Figure 23. Cycle-averaged ctene force generation (thrust, lift and overall force coefficients) for each substrate curvature. Results are shown for the original ctene row (a–c) and the sparse row (d–f).
Similar trends are observed for the sparse row, as seen in figure 23(d–f). In addition, figure 24 shows that as the substrate flattens, ctene power consumption remains unchanged (and, therefore, the thrust-to-power ratio decreases). These results are summarized in tables 6 and 7. Table 6 shows that as the substrate flattens, the ctene row overall generates less thrust and more lift, while its total force production is relatively unaffected. Table 7 shows that the ctene row consumes the same amount of power as it flattens, while its thrust-to-power ratio decreases. Since total force production is related to tip vortex strength, it is likely that that tip vortex circulation is also relatively unaffected by substrate curvature. This is demonstrated in figure 25, which shows the circulation of the tip vortex attached to ctene ‘i’. Between the original substrate curvature and the flat substrate, we do not observe any significant differences in tip vortex circulation. We also determined that for the original substrate curvature, vortex interactions weaken the tip vortex by a maximum of 42 % during the power stroke and 77 % during the recovery stroke. For the flat curvature, the tip vortex is weakened by a maximum of 39 % during the power stroke and 85 % during the recovery stroke. This suggests that the proposed vortex-weakening mechanism is active regardless of substrate curvature and is effective across a variety of body morphologies. We can therefore infer that the vortex-weakening mechanism is present in most instances of metachronal rowing in the low-to-intermediate Reynolds number regime, including ciliary flows (Elgeti & Gompper Reference Elgeti and Gompper2013; Granzier-Nakajima et al. Reference Granzier-Nakajima, Guy and Zhang-Molina2020), paramecia swimming (Zhang et al. Reference Zhang, Jana, Giarra, Vlachos and Jung2015) and ctenophore swimming among different species (Tamm Reference Tamm2014; Gibbons et al. Reference Gibbons, Haddock, Matsumoto and Foster2021).

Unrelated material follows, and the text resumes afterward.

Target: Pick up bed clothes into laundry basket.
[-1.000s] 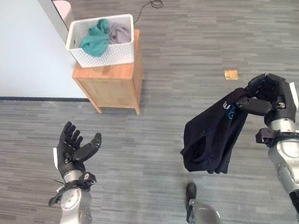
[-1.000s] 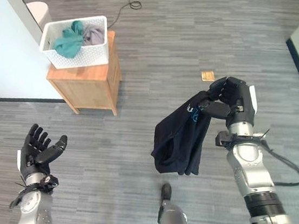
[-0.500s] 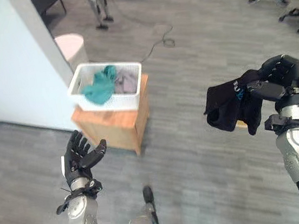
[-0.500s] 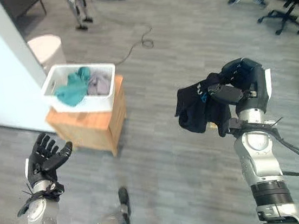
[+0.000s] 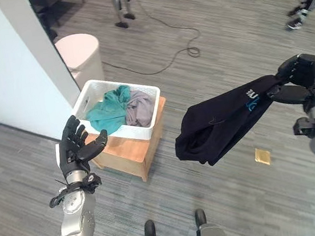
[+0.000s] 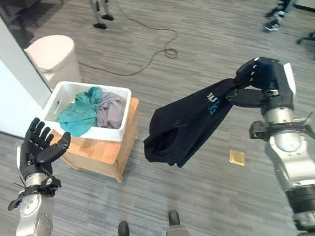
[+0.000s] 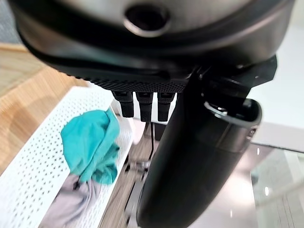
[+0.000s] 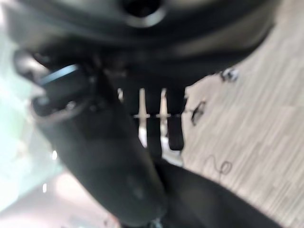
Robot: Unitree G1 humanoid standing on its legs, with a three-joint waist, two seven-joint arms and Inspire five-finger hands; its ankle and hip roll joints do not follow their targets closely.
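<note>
The garment [image 5: 221,124] is black, with a small white and blue mark near the held end. The right robot hand [image 5: 305,77] is dark with a white side panel; the left robot hand [image 5: 76,151] is dark likewise. The laundry basket [image 5: 149,119] is white with a fine perforated pattern on its walls. Inside lie a teal cloth [image 5: 109,108] and a pale grey-mauve cloth [image 5: 139,107]. The cabinet [image 5: 126,156] under the basket is light orange-brown wood. The floor [image 5: 221,29] is grey with a striped plank pattern. The bin [image 5: 79,54] beside the wall is pale pink. The wall [image 5: 7,61] is pale blue-white. A small tan square [image 5: 261,156] lies on the floor.
</note>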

Figure 24. Cycle-averaged ctene power consumption and thrust-to-power ratio for each substrate curvature. Results are shown for the original ctene row (a,b) and the sparse row (c,d).
Table 6. Average ctene row force generation for different substrate curvatures. Results are presented for the original ctene row and the sparse row.

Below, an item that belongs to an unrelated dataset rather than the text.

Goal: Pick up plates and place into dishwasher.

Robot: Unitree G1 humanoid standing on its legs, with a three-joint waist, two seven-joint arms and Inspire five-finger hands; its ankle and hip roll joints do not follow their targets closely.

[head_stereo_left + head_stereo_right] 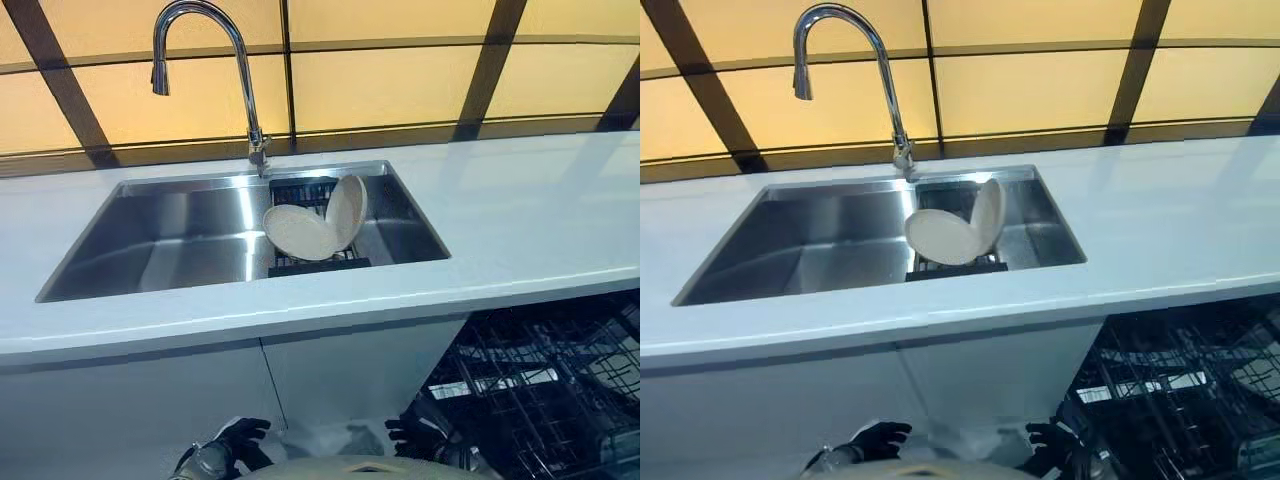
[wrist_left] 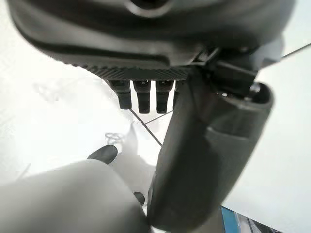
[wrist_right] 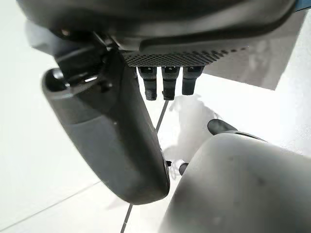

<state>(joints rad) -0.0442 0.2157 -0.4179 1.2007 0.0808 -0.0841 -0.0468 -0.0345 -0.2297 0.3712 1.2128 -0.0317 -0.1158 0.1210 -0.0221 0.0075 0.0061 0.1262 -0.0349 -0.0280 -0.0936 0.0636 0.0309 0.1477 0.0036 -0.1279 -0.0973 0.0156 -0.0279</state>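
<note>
Two cream plates stand in a black rack (image 1: 320, 264) inside the steel sink (image 1: 180, 240). One plate (image 1: 298, 232) leans toward me; the other plate (image 1: 347, 210) stands nearly upright behind it on the right. My left hand (image 1: 232, 445) and right hand (image 1: 420, 437) hang low in front of the cabinet, far below the sink, both open and holding nothing. The left wrist view shows straight fingers (image 2: 146, 94) over the pale floor, as does the right wrist view, where the fingers (image 3: 165, 80) are also straight.
A curved chrome faucet (image 1: 205, 60) rises behind the sink. White countertop (image 1: 540, 210) stretches to the right. Below it at the lower right, the open dishwasher shows its dark wire rack (image 1: 540, 390). White cabinet fronts (image 1: 150, 400) stand under the sink.
</note>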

Table 7. Average ctene row power consumption and thrust-to-power ratio for different substrate curvatures. Results are presented for the original ctene row and the sparse row.
Figure 25. Effects of substrate curvature on the circulation of the tip vortex attached to ctene ‘i’. Results are shown for the original substrate curvature and the flat substrate using the original ctene row and the sparse row.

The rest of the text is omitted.